Grapefruit has more pith and membranes than most citrus fruit. These are rich in pectin, a soluble fibre that reduces cholesterol absorption. The high level of bitter naringenin present also has cholesterol-lowering properties.

Drinking grapefruit juice can lower your circulating LDL-cholesterol as much as taking a plant sterol supplement or using sterol-fortified spreads. Red grapefruit juice has the most powerful effect, and can lower ‘bad’ LDL-cholesterol by as much as 15% compared with around 7% for juice from blond grapefruit.

Grapefruit drug interactions

Grapefruit juice interacts with the absorption and metabolism of numerous drugs. The interaction between grape fruit juice and drugs was discovered by accident when researchers were looking at how drinking alcohol affected the absorption of a particular blood pressure medication called felodipine (a calcium channel blocker). Grapefruit juice was used as a mixer to disguise the alcohol taste and, while the alcohol itself did not have a significant effect, the grapefruit juice greatly increased absorption and the resulting level of the drug within the circulation.

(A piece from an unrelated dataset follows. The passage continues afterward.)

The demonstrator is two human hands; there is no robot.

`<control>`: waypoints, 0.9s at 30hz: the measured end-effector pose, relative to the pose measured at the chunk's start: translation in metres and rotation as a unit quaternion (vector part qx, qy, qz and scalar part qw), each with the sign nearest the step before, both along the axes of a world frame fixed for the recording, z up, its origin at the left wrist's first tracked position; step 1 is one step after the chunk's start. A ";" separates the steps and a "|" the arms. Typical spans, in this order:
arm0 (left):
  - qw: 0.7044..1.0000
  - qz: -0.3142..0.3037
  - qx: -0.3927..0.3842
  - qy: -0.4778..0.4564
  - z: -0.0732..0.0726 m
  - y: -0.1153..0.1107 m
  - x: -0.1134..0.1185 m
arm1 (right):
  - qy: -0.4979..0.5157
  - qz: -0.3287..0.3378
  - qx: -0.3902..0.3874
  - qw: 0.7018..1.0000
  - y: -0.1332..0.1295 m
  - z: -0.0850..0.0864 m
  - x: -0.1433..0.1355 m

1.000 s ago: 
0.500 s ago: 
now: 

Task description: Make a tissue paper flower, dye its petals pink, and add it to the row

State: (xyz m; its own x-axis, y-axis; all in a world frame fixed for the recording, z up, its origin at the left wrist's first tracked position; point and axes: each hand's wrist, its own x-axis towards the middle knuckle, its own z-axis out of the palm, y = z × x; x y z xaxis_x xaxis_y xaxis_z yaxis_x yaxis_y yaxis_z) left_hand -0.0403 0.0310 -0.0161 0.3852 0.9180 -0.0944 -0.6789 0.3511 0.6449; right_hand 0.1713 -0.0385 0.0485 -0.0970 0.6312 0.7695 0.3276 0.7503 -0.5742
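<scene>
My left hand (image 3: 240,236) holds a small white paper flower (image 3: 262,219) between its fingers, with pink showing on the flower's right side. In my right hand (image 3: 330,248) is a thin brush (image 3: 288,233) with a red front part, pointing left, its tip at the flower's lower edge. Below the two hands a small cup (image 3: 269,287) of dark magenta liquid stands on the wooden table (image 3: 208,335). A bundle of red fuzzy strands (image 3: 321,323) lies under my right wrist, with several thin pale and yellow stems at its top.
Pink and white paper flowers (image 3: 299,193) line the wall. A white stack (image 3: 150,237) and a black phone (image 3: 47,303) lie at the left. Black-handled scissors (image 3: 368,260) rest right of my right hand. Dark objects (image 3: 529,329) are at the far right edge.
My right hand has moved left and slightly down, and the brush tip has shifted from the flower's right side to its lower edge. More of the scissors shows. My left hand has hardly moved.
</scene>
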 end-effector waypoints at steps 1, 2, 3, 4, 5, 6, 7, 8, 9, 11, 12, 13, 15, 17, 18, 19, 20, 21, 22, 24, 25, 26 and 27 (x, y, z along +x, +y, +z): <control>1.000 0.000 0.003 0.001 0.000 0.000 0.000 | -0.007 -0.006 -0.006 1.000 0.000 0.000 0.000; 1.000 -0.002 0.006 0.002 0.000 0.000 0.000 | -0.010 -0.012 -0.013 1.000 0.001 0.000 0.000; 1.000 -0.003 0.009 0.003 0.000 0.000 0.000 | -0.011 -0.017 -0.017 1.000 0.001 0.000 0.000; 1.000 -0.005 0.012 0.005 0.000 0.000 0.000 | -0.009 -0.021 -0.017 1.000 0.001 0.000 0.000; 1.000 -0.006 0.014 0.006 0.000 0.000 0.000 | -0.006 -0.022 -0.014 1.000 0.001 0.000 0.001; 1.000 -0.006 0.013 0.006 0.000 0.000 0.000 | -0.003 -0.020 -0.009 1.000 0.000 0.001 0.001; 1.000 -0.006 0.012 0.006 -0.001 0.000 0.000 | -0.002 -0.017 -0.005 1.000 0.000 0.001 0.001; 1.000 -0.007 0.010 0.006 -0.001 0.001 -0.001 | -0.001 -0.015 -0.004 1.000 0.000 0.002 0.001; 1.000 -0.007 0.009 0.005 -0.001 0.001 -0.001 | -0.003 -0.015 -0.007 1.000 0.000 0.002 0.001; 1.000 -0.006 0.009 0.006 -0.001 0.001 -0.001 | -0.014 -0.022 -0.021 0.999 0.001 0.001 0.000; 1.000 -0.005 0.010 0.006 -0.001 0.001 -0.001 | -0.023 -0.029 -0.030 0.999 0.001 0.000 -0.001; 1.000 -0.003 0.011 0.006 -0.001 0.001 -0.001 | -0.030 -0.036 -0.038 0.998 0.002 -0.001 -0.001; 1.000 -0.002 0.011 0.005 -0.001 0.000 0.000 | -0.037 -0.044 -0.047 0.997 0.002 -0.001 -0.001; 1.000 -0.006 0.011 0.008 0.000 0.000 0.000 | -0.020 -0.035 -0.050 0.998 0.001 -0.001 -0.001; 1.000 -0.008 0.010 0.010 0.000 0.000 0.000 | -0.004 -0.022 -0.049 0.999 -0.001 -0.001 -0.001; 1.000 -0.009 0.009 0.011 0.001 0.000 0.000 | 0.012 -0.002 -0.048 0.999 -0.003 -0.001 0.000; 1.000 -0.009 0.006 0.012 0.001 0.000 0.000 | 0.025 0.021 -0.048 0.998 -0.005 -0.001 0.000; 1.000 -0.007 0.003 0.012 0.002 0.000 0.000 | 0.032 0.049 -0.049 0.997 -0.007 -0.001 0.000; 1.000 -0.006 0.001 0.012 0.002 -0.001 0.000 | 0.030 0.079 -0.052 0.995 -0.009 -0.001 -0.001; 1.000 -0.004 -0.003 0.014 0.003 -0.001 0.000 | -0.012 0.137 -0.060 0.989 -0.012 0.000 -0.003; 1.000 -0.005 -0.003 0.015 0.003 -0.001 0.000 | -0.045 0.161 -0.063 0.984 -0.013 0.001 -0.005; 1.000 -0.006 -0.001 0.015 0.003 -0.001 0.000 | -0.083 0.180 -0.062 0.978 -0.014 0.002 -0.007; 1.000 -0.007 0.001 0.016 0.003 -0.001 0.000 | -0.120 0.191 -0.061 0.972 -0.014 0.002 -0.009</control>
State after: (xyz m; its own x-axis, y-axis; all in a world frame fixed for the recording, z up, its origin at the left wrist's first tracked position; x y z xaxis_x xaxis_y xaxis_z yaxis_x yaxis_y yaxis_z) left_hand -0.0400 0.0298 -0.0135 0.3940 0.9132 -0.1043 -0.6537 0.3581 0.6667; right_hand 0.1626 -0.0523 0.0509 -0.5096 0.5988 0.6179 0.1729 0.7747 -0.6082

How exactly does grapefruit affect medicines?

Researchers have found that grapefruit alters the way drugs are handled in the body in several different ways. Some grapefruit components (eg naringen, furanocoumarins) block the production of an enzyme (CYP3A4) within the intestinal wall. This enzyme usually inactivates some drugs before they are absorbed, so switching off its release allows a greater amount of the affected drugs to pass into the circulation. This enzyme blockade is irreversible and lasts for at least 24 hours, so that drinking commercial grapefruit juice regularly, or eating fresh fruit segments, can cause certain drug levels to rise enough to cause overdose symptoms. Grapefruit also appears to affect the way the transport of certain drugs across the intestinal wall, and how they are broken down in the liver.

Which drugs does grapefruit interact with?

The list of drugs with which grapefruit is known to interact is lengthening all the time, and includes some drugs used to treat high blood pressure, such as some:

  • grapefruitcalcium channel blockers (eg felodipine, nicardipine, nifedipine, verapamil)
  • beta-blockers (eg carvedilol, used to treat congestive heart failure)
  • antidiabetes drugs (eg repaglinide)
  • anti-arrhythmia drugs (eg amiodarone, quinidine, disopyramide)
  • antihistamines
  • antiviral drugs
  • immunosuppressants
  • hypnotics
  • drugs used to treat erectile dysfunction (eg sildenafil, tadalafil, vardenafil)
  • migraine drugs
  • statins used to treat a raised cholesterol level.

Are you taking a statin?

Statins are widely prescribed for people with high blood pressure as these may reduce the long-term risk of a heart attack of stroke – independent of your cholesterol levels.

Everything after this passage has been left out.